Another activist, Pablo Lopez, who is a student at Cal Poly Pomona, recalled similar objections leading up to the protest. "People on TV were saying that even though their hearts used to be with Occupy, they aren't anymore because of Occupy the Rose Parade," Lopez said. Wearing a collared shirt and tie, Lopez hopes that his friendly face and demeanor will work against hostility toward the Occupy movement.

Activist Fernando Garces, who was there at 6 a.m., told the Los Angeles Times that the group was looking into occupying events like the Grammys in the future.

Occupy The Rose Parade is led by Peter Thottam, a controversial figure in the Occupy movement. While he had initially hoped to be joined by thousands of protesters, he's since tempered expectations and now thinks 1,000 will be there. Thottam admitted to the San Gabriel Valley Tribune that "Occupy The Rose Parade" did not get formal approval from the Occupy Los Angeles general assembly, which could explain low turnout numbers. Occupy Pasadena demonstrators also declined to formally endorse the march as well.

Occupy The Rose Parade's organizers endorse a completely peaceful, non-violent protest. To make sure things go smoothly, activists have engaged with the Pasadena police in hours of meetings, and dozens of "peacekeepers" in bright green vests will keep the peace during the march.

UPDATE:

Occupy The Rose Parade stepped off at 9:30 a.m., and while television broadcasters didn't stick around for their march, the whole thing was streamed live on UStream. Protesters were led by 30 police cars, and at every block of the parade route, about one dozen cops were standing on the corner.

While some parade viewers started leaving the bleachers for their cars, most of the stands remained full throughout the People's Parade. Viewers supplied the marchers with a healthy mix of both cheers and jeers.

Raul Plata, a parade-goer from Washington, D.C., told the Huffington Post that he was impressed with the Occupy the Rose Parade marchers. "To me, it was a surprise that they were so clever to take advantage of a free opportunity to show off their case, which is change in the world," said Plata. "I think the very long Constitution was a very unique and impressive.

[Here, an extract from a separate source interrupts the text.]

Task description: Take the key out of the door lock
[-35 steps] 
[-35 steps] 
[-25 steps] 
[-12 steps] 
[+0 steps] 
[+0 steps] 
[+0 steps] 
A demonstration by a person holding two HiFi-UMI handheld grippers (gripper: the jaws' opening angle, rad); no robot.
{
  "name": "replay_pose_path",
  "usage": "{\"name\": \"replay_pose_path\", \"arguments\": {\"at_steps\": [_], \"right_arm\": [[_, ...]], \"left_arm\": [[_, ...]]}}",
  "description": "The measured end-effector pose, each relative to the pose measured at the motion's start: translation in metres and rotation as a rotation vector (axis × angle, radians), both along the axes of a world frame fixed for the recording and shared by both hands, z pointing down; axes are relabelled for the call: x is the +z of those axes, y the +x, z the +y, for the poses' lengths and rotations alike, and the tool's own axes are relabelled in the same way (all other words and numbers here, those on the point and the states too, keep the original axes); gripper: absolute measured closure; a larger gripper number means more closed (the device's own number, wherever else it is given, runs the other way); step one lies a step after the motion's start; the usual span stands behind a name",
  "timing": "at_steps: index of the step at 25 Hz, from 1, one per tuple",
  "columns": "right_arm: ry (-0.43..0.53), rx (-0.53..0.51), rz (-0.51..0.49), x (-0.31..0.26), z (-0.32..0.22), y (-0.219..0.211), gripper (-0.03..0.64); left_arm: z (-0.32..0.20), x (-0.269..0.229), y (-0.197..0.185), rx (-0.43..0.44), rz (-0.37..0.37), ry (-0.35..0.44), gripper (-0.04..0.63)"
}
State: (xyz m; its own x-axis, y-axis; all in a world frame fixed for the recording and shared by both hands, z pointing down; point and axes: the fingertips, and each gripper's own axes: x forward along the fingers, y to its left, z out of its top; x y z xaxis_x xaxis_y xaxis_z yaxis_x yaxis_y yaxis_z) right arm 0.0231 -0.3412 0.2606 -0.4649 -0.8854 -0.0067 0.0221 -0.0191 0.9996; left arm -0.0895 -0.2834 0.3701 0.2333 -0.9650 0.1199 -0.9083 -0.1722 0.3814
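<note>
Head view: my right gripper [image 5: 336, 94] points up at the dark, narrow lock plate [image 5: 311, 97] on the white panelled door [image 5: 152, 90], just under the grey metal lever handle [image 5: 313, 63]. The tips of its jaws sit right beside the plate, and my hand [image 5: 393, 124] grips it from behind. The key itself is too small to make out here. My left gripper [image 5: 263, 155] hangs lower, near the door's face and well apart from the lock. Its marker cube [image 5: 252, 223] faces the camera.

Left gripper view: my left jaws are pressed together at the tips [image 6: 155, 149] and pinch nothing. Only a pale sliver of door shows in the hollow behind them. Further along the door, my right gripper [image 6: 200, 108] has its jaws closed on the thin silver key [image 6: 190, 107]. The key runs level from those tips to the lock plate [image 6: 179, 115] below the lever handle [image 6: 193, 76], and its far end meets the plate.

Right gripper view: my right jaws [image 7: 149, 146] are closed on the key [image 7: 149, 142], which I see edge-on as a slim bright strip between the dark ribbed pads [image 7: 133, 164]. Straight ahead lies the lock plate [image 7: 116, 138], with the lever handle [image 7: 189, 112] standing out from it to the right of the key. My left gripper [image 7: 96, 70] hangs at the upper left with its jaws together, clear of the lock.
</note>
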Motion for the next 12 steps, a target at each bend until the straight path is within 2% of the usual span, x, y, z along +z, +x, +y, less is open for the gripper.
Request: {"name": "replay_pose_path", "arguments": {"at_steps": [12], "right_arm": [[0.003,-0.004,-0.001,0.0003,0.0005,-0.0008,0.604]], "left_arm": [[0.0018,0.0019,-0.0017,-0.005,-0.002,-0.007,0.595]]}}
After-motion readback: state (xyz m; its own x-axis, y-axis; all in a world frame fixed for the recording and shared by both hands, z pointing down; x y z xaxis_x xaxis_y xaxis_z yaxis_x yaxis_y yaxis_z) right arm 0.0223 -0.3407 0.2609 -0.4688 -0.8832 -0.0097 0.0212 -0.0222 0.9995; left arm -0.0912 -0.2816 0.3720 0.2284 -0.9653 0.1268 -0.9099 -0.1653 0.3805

Maybe they'll keep on taking advantage of world-wide promoted events."

Bystander Logan Chandler, who came to Pasadena from San Diego to watch the parade and the game, was less enthused. He told The Huffington Post, "I get it. Money runs everything, but I think the protest is pointless. You need to vote and push legislation to really make change."

But protester Josephine Clare, a 78-year-old poet and translator from New York, had a different view of the morning's events. "I thought it was very successful," said Clare. "It's very important that there be a reaction to the abysmal, abysmal economic and political state of things."

At about 10:20 a.m., the final Occupy the Rose Parade protesters were crossing the finish line and continued marching through Old Town Pasadena. They were flanked by a handful of religious protesters railing against sin, alcohol and drugs and calling all to turn to Jesus Christ. Clare, a Catholic, exchanged words with the "Jesus protesters," saying that "Jesus would have been protesting with us. He was a demonstrator!"